- _INSTRUCTIONS TO FOLLOW_: What you return should be the full listing, word for word, without a single image.

- _DATASET EXTRACT_:
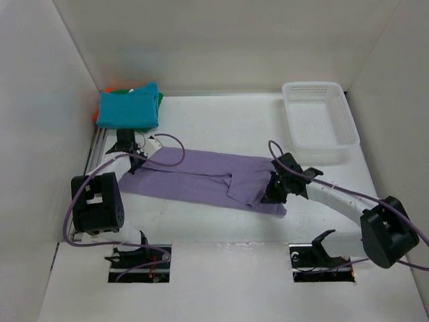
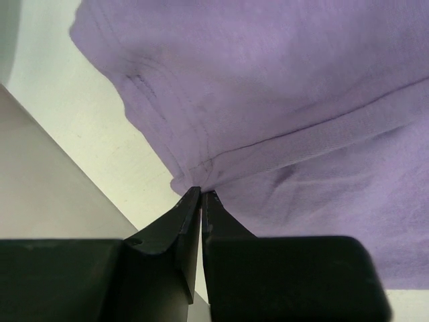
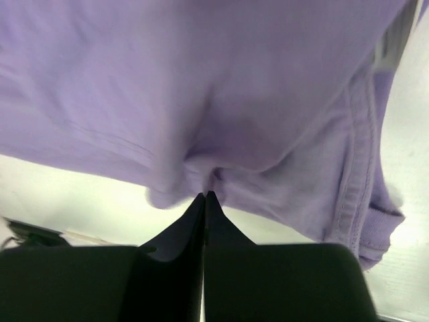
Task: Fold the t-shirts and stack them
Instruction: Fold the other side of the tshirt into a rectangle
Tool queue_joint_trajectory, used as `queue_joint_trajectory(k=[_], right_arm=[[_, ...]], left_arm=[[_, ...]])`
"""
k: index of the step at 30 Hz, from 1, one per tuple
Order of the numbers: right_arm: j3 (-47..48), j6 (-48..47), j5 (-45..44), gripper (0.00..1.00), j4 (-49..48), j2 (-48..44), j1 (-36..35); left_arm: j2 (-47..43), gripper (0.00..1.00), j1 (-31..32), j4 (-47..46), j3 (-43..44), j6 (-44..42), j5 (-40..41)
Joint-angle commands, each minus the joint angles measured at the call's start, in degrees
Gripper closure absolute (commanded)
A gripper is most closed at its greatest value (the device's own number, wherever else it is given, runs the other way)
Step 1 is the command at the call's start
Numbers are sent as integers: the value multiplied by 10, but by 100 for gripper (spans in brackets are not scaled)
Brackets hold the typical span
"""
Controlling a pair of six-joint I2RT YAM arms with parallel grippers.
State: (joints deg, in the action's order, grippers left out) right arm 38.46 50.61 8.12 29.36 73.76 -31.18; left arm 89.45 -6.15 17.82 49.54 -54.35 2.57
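Note:
The lavender t-shirt (image 1: 201, 178) lies stretched across the table's middle, partly folded lengthwise. My left gripper (image 1: 132, 163) is shut on its left end; the wrist view shows the closed tips (image 2: 201, 193) pinching a hem of the shirt (image 2: 281, 100). My right gripper (image 1: 273, 189) is shut on the shirt's right end; its wrist view shows the closed tips (image 3: 205, 196) pinching a bunched fold of lavender cloth (image 3: 221, 87). A folded stack sits at the back left: the teal shirt (image 1: 129, 109) on top, with green (image 1: 161, 98) and orange (image 1: 107, 90) edges showing beneath it.
A white mesh basket (image 1: 318, 121) stands at the back right. White walls close in the table on the left, back and right. A metal rail (image 1: 96, 144) runs along the left wall beside the left arm.

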Motion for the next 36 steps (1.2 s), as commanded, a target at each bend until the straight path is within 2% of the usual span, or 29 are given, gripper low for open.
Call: queue_joint_trajectory(k=[1,5,11,17,22,31,36], right_arm=[[51,-24,10,100,-26,6,30],[127,-66,11,100,-37,31,88],[290,-131,13,100,-33,109,177],[396,-144,15,100,-34,152,239],[373,-132,21,100,-38,112,269],[229,-95,63,100,-28,-2,242],[168,-75,83,100,-26,-48,239]], left_arm=[[7,98,-3,-5,50,33,-15],[46,99,-2,-5,131,70,-15],[116,100,8,2,278,93,-9],[163,99,14,-26,361,91,9],[149,99,14,-48,336,72,7],[48,97,-21,-60,138,-54,-31],[42,97,-43,-68,89,-93,-25]])
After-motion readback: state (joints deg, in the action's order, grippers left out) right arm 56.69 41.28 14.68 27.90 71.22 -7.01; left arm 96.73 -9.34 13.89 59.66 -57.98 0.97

- _PROBLEM SOLUTION_:
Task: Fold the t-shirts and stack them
Instruction: Fold the other side of the tshirt into a rectangle
Tool queue_joint_trajectory, used as `queue_joint_trajectory(k=[_], right_arm=[[_, ...]], left_arm=[[_, ...]])`
"""
k: index of the step at 30 Hz, from 1, one per tuple
Order of the numbers: right_arm: j3 (-47..48), j6 (-48..47), j5 (-45..44), gripper (0.00..1.00), j4 (-49..48), j2 (-48..44), j1 (-36..35); left_arm: j2 (-47..43), gripper (0.00..1.00), j1 (-31..32), j4 (-47..46), j3 (-43..44), j6 (-44..42), j5 (-40..41)
Joint-angle commands, each minus the joint angles measured at the call's start, in degrees
Gripper closure absolute (commanded)
A gripper is most closed at its greatest value (the device's own number, wherever else it is given, runs the other way)
Step 1 is the command at the call's start
Numbers are sent as integers: the value multiplied by 10, but by 100 for gripper (spans in brackets are not scaled)
Brackets hold the typical span
"""
Controlling a pair of six-joint I2RT YAM arms with parallel grippers.
State: (joints deg, in the action's order, grippers left out) right arm 38.46 50.61 8.12 29.36 73.76 -31.18; left arm 89.45 -6.15 17.82 49.54 -54.35 2.57
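Note:
The lavender t-shirt (image 1: 201, 178) lies stretched across the table's middle, partly folded lengthwise. My left gripper (image 1: 132, 163) is shut on its left end; the wrist view shows the closed tips (image 2: 201, 193) pinching a hem of the shirt (image 2: 281, 100). My right gripper (image 1: 273, 189) is shut on the shirt's right end; its wrist view shows the closed tips (image 3: 205, 196) pinching a bunched fold of lavender cloth (image 3: 221, 87). A folded stack sits at the back left: the teal shirt (image 1: 129, 109) on top, with green (image 1: 161, 98) and orange (image 1: 107, 90) edges showing beneath it.
A white mesh basket (image 1: 318, 121) stands at the back right. White walls close in the table on the left, back and right. A metal rail (image 1: 96, 144) runs along the left wall beside the left arm.
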
Motion for the next 36 steps (1.2 s), as commanded, a target at each bend until the straight path is within 2% of the usual span, or 29 are given, gripper low for open.
Call: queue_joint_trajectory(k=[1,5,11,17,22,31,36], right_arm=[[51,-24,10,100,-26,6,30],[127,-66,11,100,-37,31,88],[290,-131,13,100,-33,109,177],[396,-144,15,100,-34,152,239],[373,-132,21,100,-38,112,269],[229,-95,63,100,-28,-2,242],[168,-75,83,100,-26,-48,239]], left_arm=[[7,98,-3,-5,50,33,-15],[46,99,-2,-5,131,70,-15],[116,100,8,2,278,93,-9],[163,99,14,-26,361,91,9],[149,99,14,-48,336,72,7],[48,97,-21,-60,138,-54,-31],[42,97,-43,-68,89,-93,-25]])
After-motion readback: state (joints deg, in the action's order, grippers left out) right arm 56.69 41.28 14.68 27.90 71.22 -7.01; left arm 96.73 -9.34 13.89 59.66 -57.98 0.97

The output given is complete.